I had one of these that made my fan let off a high pitch whine. Never bothered to find out why and lost it in the shed somewhere.

I've got a couple of DIY stirplates with DC jacks and would just use a different voltage transformer depending on starter size but recently updated them with a couple of these which seem to work fine and easy to combine into the build.


----------



## btrots87 (14/6/15)

Camo6 said:


> I had one of these that made my fan let off a high pitch whine.


+1

Had exactly the same item and got a horrible high pitched noise when I used it with a couple of different fans. Ended up scrapping it and just using a potentiometer instead. Works fine.


----------



## Edgebrew (15/6/15)

btrots87 said:


> +1
> 
> Had exactly the same item and got a horrible high pitched noise when I used it with a couple of different fans. Ended up scrapping it and just using a potentiometer instead. Works fine.


Computer shops do sell fans that are designed to reduce the noise from PWM.


----------



## takai (15/6/15)

Luke84 said:


> Thanks takai would this do the job
> 
> 
> 
> ImageUploadedByAussie Home Brewer1434011465.352691.jpg


Ooops, missed this.

Something like this would work: http://www.ebay.com.au/itm/321743555938

You can probably find one at your local computer shop, and if you ask nicely they may even give you one.


----------



## philmud (10/8/15)

Didn't want to start a new thread, but I'm wondering if anyone has had the experience where the fan on their DIY stirplate won't turn while the magnet is attached?

The wiring is all fine because the fan turns without the magnet and a multimeter suggests that the fan is getting 12V when the potentiometer is cranked up.

Im using a large magnet from a hard drive (see picture) and I'm wondering if it's just too big, and if so, is the solution a more robust fan (I'm using this one: http://pages.ebay.com/link/?nav=item.view&alt=web&id=171576257834) or smaller magnets.


----------



## Camo6 (10/8/15)

What voltage power source are you using and its amperage? If you push start it will it spin?


----------



## philmud (10/8/15)

Using a 12v power supply & I think 2.0A. Wouldn't spin, even with a push.
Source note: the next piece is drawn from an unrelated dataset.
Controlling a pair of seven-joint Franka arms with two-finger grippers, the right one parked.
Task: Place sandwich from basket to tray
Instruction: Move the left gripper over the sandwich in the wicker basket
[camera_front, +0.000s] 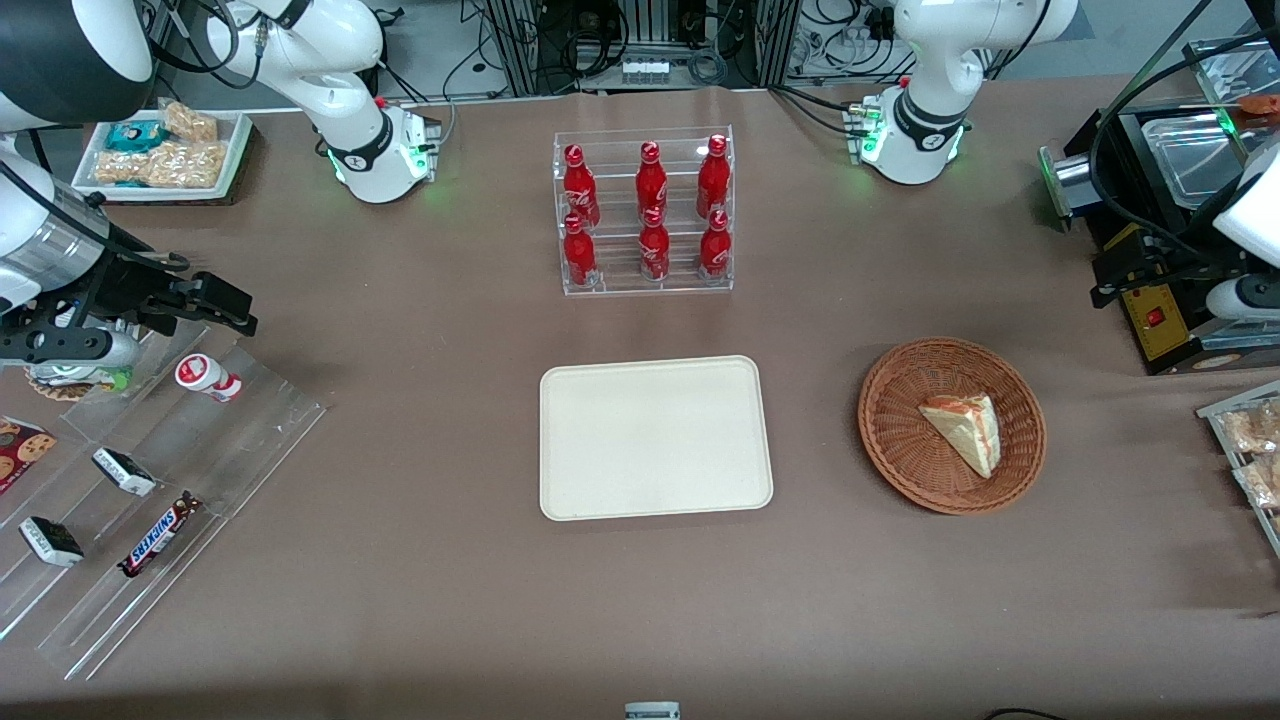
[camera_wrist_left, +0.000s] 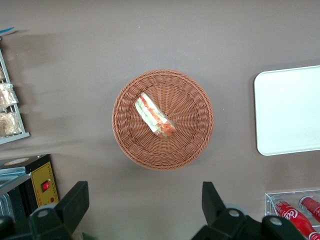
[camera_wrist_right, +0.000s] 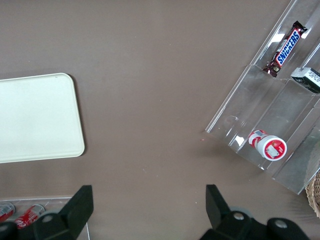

I raided a laptop hard drive for a smaller magnet, which worked, but it also works using some toy coins as spacers, so I'll probably go with that.


----------



## lael (10/8/15)

Strong magnets can interfere with the fields needed to drive the fan if the fan is on the mild side.


----------



## Wilko76 (19/8/15)

I had the same issue when I doubled up my magnets. Fan wouldn't spin anymore. You can glue the magnet to a large washer and it will disrupt the magnetic field enough to make it work. I used a holesaw to cut a disc out of 1mm thick plate, because height was an issue, and it was enough to get it spinning again. Or up the power supply, but I'm only using a 9v 3amp and it gets a nice vortex at 3/4 speed but I need to crank it flat-out to make it start spinning


----------



## adryargument (1/9/15)

Fans have wire coils in them. If you rotate the fan with the magnet on it you will *feel* it cling to the 8 coils as it transfer over them. 

Computer fans generally need 7+ volts to spin-up and 4+ to maintain spin. The magnet would increase this. If 12v can't spin-up then she ain't gonna work.


----------



## SJW (1/9/15)

Wilko76 said:


> I had the same issue when I doubled up my magnets. Fan wouldn't spin anymore. You can glue the magnet to a large washer and it will disrupt the magnetic field enough to make it work. I used a holesaw to cut a disc out of 1mm thick plate, because height was an issue, and it was enough to get it spinning again. Or up the power supply, but I'm only using a 9v 3amp and it gets a nice vortex at 3/4 speed but I need to crank it flat-out to make it start spinning


+1 that's what I did, and it works a treat


----------



## Mattrox (12/11/15)

I ordered this today.

http://www.amazon.com/gp/aw/d/B00080G0BK/ref=mp_s_a_1_1?qid=1447320054&sr=8-1&pi=SX200_QL40&keywords=thermaltake+usb+fan&dpPl=1&dpID=51qK1C-adTL&ref=plSrch

USB fan with a speed control knob built in. Saves some work, can be powered from my phone charger, works for the USA crowd.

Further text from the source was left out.